Manzor Blue was still well out of contention as the field levelled for the run home, but with Clapperton’s words in mind, she angled towards the inside and found clear air in time to dive past Crouch and hit the line with a short-neck margin.
The on-course crowd included Wellington businessman Pat Vinaccia, best-known in racing colours as co-founder with Albert Bosma more than 20 years of major syndicator Go Racing.
“This means so much to us,” Vinaccia said. “I remember standing here when Starrybeel was a desperately unlucky second in the (2022) Cup, so it’s great to get the breaks this time.”
A similar local flavour pervaded other major results on the day, most notably The Precursor’s win in the $350,000 Life Direct Remutaka Classic and Ultimate Habit’s Gr.2 Jennian Homes Lowland Stakes.
The Precursor stamped his staying potential as he carried the colours of Wellington painting and decorating business owner – and keen Trentham sponsor – Graham Stewart to a dominant win in the 2100-metre Remutaka Classic. Stewart nearly made it a double with Afternoon Siesta, who took her record to three wins and two seconds from five starts when runner-up in the final race of the carnival, the Turkington Forestry Douro Cup.
The Precursor, a 17-hands-plus son of St Jean – who gained fame as the sire of last year’s Caulfield-Melbourne Cup winner Half Yours – was sourced online by Stewart as a single-race winner in Australia. His latest win was his second from just three starts from the Cambridge stable of Roger James and Robert Wellwood, who will put their skills to plotting a path towards higher staying honours for what is shaping as an extreme talent.
Another budding talent to emerge last Saturday was Ultimate Habit, who added her name to a list of three-year-old fillies breaking their maiden in black-type company this season when she won the Lowland Stakes, leg nine in the NZB Filly of the Year Series.

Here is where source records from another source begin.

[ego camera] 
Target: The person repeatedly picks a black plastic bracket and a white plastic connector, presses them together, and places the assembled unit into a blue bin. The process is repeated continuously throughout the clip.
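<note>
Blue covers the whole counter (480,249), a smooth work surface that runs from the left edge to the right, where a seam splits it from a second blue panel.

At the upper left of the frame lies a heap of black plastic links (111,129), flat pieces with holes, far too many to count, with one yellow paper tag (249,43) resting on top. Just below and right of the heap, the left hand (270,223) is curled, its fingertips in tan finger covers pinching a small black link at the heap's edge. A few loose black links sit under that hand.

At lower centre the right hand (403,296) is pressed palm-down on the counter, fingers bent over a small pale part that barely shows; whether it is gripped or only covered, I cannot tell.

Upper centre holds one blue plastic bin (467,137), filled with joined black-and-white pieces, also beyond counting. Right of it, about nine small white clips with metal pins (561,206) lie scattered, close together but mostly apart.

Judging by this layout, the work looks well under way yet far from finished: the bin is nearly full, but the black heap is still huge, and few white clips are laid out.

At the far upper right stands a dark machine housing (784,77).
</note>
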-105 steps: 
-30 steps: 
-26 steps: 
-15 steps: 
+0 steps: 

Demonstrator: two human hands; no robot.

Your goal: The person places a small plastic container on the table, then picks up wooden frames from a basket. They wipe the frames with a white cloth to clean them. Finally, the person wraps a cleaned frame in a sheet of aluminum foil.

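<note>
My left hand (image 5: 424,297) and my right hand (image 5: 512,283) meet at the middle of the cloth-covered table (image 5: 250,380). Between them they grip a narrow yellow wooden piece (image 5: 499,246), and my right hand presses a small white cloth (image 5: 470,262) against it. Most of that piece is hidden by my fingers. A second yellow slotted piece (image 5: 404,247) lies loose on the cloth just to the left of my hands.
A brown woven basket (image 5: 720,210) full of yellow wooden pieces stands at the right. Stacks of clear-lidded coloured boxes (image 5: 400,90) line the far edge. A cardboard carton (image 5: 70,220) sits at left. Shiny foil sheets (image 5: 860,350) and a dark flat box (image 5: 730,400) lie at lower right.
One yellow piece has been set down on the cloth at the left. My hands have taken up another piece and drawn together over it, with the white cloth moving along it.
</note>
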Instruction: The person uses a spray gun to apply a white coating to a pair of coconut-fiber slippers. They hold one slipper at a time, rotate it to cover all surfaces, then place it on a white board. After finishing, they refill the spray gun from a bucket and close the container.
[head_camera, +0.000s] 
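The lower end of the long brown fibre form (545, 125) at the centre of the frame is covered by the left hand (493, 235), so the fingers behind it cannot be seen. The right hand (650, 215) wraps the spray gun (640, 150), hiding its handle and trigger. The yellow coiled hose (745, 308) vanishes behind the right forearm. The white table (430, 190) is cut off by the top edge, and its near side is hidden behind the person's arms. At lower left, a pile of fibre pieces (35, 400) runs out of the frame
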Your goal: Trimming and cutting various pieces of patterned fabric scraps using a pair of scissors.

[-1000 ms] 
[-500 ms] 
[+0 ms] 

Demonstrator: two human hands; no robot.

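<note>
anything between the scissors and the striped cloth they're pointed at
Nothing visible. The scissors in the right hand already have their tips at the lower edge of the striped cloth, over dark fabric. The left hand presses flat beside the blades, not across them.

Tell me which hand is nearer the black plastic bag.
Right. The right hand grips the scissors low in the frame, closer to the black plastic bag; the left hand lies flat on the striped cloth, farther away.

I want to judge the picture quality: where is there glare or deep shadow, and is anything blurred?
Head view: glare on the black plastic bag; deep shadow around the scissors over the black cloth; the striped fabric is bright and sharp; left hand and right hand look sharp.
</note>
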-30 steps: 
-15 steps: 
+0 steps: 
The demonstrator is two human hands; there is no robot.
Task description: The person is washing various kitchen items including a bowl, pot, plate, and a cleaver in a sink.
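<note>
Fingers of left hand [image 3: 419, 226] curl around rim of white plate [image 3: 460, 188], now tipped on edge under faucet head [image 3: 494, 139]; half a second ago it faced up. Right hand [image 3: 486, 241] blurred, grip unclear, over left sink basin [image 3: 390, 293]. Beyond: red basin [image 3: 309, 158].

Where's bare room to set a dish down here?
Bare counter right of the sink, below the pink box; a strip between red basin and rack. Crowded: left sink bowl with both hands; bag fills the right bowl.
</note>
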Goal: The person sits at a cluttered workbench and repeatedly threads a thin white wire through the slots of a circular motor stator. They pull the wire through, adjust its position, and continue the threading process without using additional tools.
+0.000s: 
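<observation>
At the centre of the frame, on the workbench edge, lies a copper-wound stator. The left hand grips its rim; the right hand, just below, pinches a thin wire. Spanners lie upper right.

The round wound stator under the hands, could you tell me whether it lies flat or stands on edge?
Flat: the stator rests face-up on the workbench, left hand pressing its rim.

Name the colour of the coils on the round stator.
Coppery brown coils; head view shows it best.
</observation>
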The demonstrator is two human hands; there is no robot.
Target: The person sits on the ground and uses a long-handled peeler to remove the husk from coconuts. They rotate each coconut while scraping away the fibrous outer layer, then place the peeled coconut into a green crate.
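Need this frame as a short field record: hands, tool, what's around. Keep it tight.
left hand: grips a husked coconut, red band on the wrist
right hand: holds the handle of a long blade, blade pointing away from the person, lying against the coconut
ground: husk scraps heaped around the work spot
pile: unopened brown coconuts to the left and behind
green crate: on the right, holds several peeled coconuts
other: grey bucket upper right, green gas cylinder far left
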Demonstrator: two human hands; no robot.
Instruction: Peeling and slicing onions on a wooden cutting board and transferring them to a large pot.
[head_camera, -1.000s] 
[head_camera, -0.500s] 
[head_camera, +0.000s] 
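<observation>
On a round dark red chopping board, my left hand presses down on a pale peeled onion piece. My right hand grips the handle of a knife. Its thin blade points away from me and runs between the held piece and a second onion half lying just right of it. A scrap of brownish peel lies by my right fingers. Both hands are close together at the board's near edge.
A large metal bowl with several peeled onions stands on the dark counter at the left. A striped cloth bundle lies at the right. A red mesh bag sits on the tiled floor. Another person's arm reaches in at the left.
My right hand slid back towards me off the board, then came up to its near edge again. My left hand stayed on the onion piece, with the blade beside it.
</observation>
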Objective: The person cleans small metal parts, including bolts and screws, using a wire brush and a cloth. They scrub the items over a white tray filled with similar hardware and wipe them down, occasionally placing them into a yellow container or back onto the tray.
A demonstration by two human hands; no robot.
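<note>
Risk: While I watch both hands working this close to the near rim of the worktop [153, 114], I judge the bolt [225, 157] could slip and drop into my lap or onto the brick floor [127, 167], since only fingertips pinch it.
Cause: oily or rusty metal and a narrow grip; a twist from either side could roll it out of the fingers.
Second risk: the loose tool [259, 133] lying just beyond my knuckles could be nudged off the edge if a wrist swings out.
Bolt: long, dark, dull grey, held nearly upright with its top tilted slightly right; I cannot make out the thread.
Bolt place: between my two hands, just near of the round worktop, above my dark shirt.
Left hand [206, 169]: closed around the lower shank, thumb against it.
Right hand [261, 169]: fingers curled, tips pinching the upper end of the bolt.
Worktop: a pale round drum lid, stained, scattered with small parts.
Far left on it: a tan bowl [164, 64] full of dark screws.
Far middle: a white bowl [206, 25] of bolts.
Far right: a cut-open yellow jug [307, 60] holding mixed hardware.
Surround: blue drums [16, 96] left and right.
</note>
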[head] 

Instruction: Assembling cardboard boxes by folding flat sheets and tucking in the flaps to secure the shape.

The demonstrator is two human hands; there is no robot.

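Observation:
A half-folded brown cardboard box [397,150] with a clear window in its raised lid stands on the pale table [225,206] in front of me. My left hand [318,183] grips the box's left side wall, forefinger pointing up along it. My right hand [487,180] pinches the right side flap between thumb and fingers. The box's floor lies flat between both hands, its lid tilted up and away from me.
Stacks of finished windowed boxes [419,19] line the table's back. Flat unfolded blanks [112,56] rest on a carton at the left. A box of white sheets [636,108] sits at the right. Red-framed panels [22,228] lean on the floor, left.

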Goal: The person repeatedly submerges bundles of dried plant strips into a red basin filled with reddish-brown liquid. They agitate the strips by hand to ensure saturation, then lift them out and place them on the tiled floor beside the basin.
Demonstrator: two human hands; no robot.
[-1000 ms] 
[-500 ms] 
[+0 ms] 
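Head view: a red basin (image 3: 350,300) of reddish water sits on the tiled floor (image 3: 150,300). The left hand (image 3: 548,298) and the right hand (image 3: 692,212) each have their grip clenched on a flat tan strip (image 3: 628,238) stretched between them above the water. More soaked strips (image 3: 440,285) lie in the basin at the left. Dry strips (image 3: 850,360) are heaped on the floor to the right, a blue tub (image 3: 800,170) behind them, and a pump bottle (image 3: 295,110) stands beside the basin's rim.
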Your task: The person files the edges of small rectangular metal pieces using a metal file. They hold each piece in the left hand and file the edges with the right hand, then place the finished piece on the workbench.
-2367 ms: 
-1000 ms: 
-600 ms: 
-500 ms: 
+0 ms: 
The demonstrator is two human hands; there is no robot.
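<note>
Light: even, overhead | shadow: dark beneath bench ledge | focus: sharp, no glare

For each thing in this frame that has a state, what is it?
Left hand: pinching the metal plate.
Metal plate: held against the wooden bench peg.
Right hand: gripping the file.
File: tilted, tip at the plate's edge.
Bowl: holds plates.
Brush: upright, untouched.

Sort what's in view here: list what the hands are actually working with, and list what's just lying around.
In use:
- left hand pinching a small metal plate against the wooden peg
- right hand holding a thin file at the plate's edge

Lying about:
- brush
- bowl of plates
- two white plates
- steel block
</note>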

A second consecutive Lowland winner for New Plymouth trainer Robbie Patterson and jockey Craig Grylls after last year’s series winner Leica Lucy, the daughter of Embellish is raced by a partnership that includes her veteran Hawke’s Bay breeders Graham and Isabell Roddick.
The most famous member of the Roddick line is Hall of Fame galloper Rough Habit, while others include Gr.1 Hawke’s Bay Spring Classic winner Addictive Habit and Citi Habit, a Group Three winner on both sides of the Tasman.
Ultimate Habit’s ownership group includes veteran rugby commentator Grant Nisbett, who found himself in familiar posture behind the microphone at the Lowland Stakes presentation and the chance to remind his audience of Trentham’s place in the New Zealand racing landscape.
“We’ve got to head up north to win the New Zealand Oaks this year, but that’s okay,” the loyal Wellingtonian and Trentham regular said. “Once we’ve done that, we’ll bring the race back to where it belongs!”